Two of my removals, the script tag, and the style tag, while on their own would result in a strictly compatible subset version of html, in order to mean anything useful they must be enforced in some way. The whole point of removing these tags is to prevent XSS style attacks. Currently, if you wanted to eliminate XSS attacks on some specific site, you would engage in a rushed kind of language sub-setting exercise. If you are very unwise, you may attempt to use regular expressions to achieve this sub-setting. So, if you’re doing this impromptu language design exercise, there’s one of two goals you can aim for, but you cannot achieve both goals simultaneously:

        1.        The language must be usable unmodified directly in the browser, without compatibility problems.
        2.        The language must be acceptable, unmodified, from user facing inputs.

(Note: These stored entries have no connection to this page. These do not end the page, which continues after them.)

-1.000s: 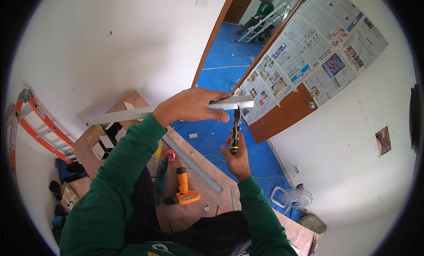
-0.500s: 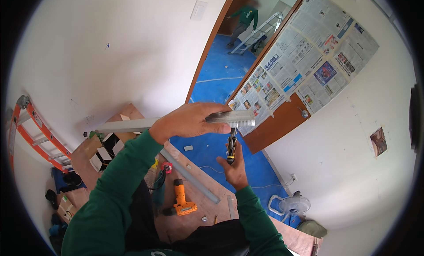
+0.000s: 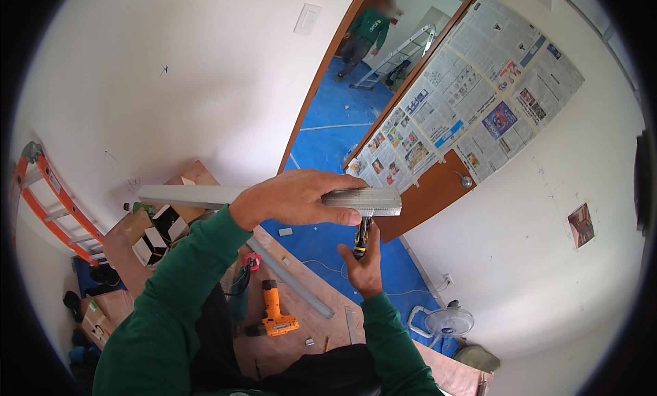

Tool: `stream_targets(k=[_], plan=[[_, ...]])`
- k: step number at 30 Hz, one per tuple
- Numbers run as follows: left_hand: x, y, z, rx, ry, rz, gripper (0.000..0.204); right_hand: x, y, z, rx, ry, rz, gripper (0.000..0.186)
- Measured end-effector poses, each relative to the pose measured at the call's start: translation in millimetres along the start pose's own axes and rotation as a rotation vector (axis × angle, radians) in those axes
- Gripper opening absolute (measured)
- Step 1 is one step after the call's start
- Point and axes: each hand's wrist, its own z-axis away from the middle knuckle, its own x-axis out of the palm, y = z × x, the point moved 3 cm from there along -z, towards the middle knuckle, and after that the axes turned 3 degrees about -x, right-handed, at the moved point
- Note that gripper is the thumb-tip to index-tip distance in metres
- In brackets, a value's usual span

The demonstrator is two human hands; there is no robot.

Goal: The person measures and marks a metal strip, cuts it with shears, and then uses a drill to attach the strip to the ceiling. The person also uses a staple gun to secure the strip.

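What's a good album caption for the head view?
Left hand gripping a long silver metal bar, right hand holding a black-and-yellow plier-like tool at its end.

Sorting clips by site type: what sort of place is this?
Probably a room being renovated: blue sheeting covers the floor, newspaper covers much of the brown door, and an orange drill lies on a wooden work surface.
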Motion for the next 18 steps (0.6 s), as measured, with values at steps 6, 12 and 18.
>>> stream_targets(k=[6, 12, 18], plan=[[1.3, -3.4, -0.7, -0.035, -0.028, -0.011, 0.098, -4.0, 3.2, -2.0, -0.026, -0.013, 0.070, 0.084], [3.7, -6.8, -3.6, -0.045, -0.048, 0.001, 0.098, -2.8, 10.0, -0.9, -0.002, -0.032, 0.037, 0.083], [5.6, -9.5, -4.7, -0.056, -0.053, 0.022, 0.098, -5.2, 11.3, -1.2, 0.003, -0.036, 0.118, 0.084]])
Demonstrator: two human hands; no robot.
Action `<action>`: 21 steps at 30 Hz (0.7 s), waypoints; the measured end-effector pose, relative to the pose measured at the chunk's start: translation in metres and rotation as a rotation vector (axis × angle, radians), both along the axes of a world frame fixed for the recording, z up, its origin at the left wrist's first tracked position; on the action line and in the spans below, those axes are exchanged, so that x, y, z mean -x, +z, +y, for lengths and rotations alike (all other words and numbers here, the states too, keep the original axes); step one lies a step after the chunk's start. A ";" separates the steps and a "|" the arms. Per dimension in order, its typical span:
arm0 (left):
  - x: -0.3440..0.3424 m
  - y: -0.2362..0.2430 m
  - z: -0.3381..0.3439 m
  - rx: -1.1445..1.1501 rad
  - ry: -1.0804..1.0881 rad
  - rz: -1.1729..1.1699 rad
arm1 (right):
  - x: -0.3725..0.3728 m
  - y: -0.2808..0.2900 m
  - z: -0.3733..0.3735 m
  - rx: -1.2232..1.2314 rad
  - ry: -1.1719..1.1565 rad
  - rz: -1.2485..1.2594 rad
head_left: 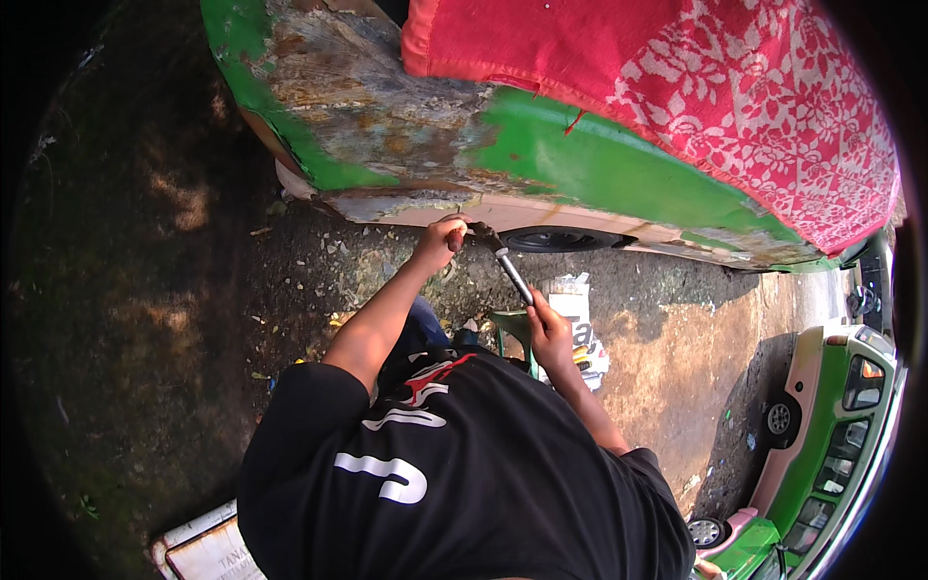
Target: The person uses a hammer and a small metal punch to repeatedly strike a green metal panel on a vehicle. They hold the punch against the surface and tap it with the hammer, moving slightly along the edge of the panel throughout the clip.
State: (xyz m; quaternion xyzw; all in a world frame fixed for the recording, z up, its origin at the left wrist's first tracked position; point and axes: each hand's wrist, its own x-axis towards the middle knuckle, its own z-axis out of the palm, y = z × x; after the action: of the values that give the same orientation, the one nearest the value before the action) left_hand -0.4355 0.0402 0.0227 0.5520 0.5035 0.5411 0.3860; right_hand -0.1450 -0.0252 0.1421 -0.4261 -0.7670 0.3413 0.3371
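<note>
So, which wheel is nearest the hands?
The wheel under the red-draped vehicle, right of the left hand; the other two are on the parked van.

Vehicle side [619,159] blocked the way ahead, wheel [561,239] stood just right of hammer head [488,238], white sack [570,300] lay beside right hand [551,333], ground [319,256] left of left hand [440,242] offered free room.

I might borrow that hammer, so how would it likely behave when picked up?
The hammer would probably feel stiff, since its metallic shaft looks straight. It may be head-heavy, judging by the dark, chunky head at one end. The shaft could be slippery where it looks smooth and shiny.
</note>
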 end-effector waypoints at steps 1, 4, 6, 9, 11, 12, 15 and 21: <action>-0.001 0.015 -0.003 -0.035 -0.015 0.148 | -0.003 -0.001 0.000 0.016 -0.043 0.010; 0.003 0.025 -0.009 -0.108 0.025 0.301 | -0.005 0.001 0.001 0.162 -0.111 0.035; 0.002 0.030 -0.012 -0.127 0.041 0.305 | -0.010 -0.008 0.003 0.187 -0.145 0.030; 0.004 0.032 -0.011 -0.140 0.037 0.328 | -0.013 -0.009 0.004 0.227 -0.180 0.034; 0.003 0.029 -0.009 -0.166 0.033 0.352 | -0.014 -0.005 0.003 0.220 -0.187 0.025; 0.002 0.028 -0.008 -0.173 0.031 0.364 | -0.015 -0.007 0.003 0.206 -0.177 0.046; 0.000 0.027 -0.005 -0.165 0.001 0.389 | -0.015 -0.006 0.002 0.208 -0.177 0.029; 0.004 -0.001 0.002 -0.137 -0.081 0.360 | -0.012 0.007 -0.001 0.303 -0.154 -0.021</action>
State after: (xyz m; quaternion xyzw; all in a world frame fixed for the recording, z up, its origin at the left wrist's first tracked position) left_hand -0.4390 0.0419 0.0221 0.6847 0.5038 0.4506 0.2727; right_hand -0.1328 -0.0265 0.1492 -0.5328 -0.6755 0.4217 0.2863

After trying out both of these goals in various systems, I believe goal 2. is the more pragmatic, wiser choice. (Though please point out if I’ve presented a false dillemma!)

With HTML, to prevent XSS, it is already the case that we must use sanitisers such as HTML Purifier, or pseudo markup languages like Markdown. In both these cases, there is a transformation from what gets input by the user, and what ultimately gets served to the browser. The programmer must make the choice between storing the original user input, or storing the transformed version of the input, possibly both. In addition, we also already have template languages like PHP in common use and these are interpreted and transformed before being sent to the browser. I would like to suggest, that since we are already transforming our inputs well before it gets to the browser, then making slightly incompatible changes with old versions of HTML which can be transformed into legacy HTML is not all that bad a deal. The only other situation where it may become difficult is the situation of authoring static pages with no server side components, and no requirements for user input.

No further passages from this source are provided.